Bonds: For School Systems, Now More Essential Than Ever
Bonds represent a cornerstone of how school districts pay for capital expenses – new schools, for example – as opposed to day-to-day costs like salaries. Under state law, a district must seek voter approval to issue bonds; with approval, they can sell the bonds on a timetable of their choosing, and pay them off with tax money. That spreads the cost for infrastructure over time, rather than sticking taxpayers with a massive upfront rate hike every time a district needs a new campus.
These days, the state of school finance in Texas makes bonds more essential than ever. A school district property tax bill is split into two components: maintenance and operations (M&O), covering day-to-day costs; and interest and sinking (I&S), paying for debt and bond. Texas' notorious Robin Hood recapture system only hits M&O revenue, so while AISD sends one out of every three M&O dollars into state coffers, they keep every cent of I&S raised. That's why AISD is putting nonconstruction spending, like $5 million for police radios and $21 million for new and replacement buses, into the package going before voters this November. Put simply, paying for this essential equipment through bonds gives local taxpayers a bigger bang for their buck.
Moreover, AISD bonds will be some of the most appealing on the market. One of Chief Financial Officer Nicole Conley Johnson's biggest achievements has been to keep the district at an AA bond rating. That's the highest possible grading for a district paying recapture to the state, and means the district can usually offer a 3% interest rate, rather than the 5% districts with a lower rating and less reliable finances would offer.
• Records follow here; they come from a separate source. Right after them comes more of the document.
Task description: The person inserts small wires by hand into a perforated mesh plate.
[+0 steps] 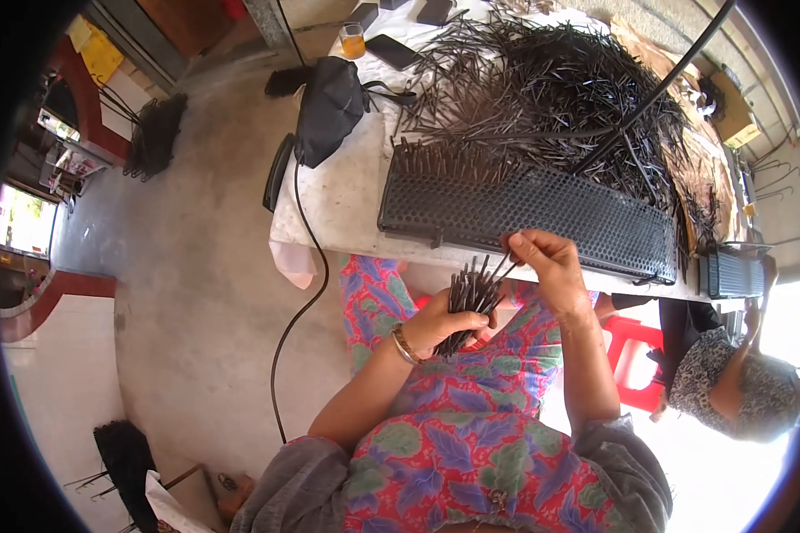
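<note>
My left hand (443, 322) is wrapped round a bundle of thin dark sticks (474, 291), held upright over my lap. Their upper ends fan out above the thumb. Just to the right and higher, my right hand (553, 271) pinches one thin dark stick (505, 264) between thumb and fingertips, close to the bundle's top. Beyond both hands, along the table's near edge, lies a long black perforated rack (542, 209). Its far left part has rows of sticks standing in the holes. A big loose heap of dark sticks (569, 80) covers the table behind it.
The pale-covered table (329, 213) also carries a black bag (331, 114), a phone (391, 51) and a glass of amber drink (352, 41). A black cable (295, 329) hangs down at the left. A person (729, 382) sits at right near a red stool (633, 360) and another rack (733, 275).
</note>
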Demonstrator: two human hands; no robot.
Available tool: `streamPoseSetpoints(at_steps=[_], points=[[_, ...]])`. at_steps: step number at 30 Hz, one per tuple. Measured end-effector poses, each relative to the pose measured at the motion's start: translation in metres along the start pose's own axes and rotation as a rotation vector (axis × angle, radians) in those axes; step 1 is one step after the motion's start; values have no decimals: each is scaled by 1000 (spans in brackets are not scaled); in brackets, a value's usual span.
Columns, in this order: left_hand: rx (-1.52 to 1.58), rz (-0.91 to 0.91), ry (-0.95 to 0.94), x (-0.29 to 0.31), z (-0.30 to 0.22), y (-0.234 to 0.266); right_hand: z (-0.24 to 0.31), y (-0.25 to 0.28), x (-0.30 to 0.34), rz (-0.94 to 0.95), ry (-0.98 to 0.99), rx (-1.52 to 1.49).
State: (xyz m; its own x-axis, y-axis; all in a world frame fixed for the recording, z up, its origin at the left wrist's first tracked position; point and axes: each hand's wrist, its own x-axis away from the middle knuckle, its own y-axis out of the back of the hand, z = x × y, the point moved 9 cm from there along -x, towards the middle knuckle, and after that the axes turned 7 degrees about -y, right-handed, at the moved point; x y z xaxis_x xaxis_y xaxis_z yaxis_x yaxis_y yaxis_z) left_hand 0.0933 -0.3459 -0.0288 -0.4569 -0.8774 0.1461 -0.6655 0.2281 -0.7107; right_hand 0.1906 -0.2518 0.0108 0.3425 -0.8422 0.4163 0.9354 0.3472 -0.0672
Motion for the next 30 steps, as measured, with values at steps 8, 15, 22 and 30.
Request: streamPoseSetpoints(at_steps=[8, 15, 22, 30], points=[[5, 32, -53, -34, -15, -4, 70, 61, -20, -473, 555, 88], [66, -221, 55, -46, 5, 16, 90, 56, -47, -658, 806, 546], [95, -274, -26, -46, 0, 27, 92, 29, -56, -598, 904, 838], [55, -320, 3, -44, 1, 29, 94, 16, -41, -637, 1062, 1035]])
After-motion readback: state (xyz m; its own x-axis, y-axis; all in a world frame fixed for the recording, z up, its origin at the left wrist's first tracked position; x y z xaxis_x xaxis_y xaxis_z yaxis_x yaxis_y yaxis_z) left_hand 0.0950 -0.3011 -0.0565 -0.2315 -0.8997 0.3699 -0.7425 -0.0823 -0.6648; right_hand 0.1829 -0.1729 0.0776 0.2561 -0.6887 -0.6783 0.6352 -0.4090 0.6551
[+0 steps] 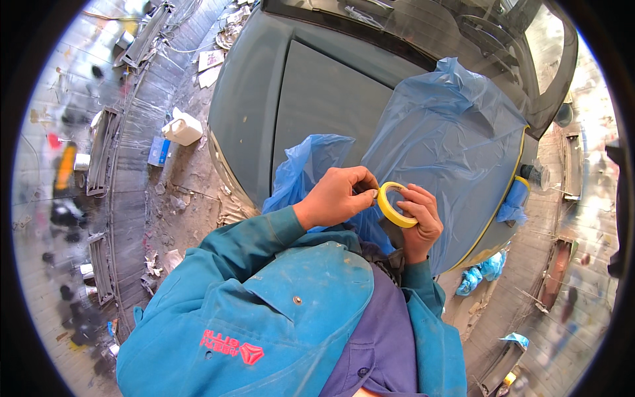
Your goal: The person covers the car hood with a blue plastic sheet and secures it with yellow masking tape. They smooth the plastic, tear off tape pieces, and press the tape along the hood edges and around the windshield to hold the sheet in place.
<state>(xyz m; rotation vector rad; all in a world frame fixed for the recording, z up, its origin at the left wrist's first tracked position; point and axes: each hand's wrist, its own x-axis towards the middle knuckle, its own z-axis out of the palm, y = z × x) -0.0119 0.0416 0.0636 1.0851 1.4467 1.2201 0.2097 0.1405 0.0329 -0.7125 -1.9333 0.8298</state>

But while the district is asking voters to approve $1.05 billion in debt, this bond barely scrapes the surface of AISD's facilities' needs for the next 25 years (currently at $5 billion and counting). In fact, it won't even pay for the first round of construction, which stands at $1.134 billion. So the district will make up the gap by staggering bond issuance, using $40 million in contingency funds currently left from the last bond cycle, and potentially selling off $40 million worth of existing property.
The reason the district did not go above that $1.05 billion ceiling: Any higher, and it would require a property tax rate hike. Polling shows that if the bond requires a tax rate increase, voter support drops from 70% to 15%.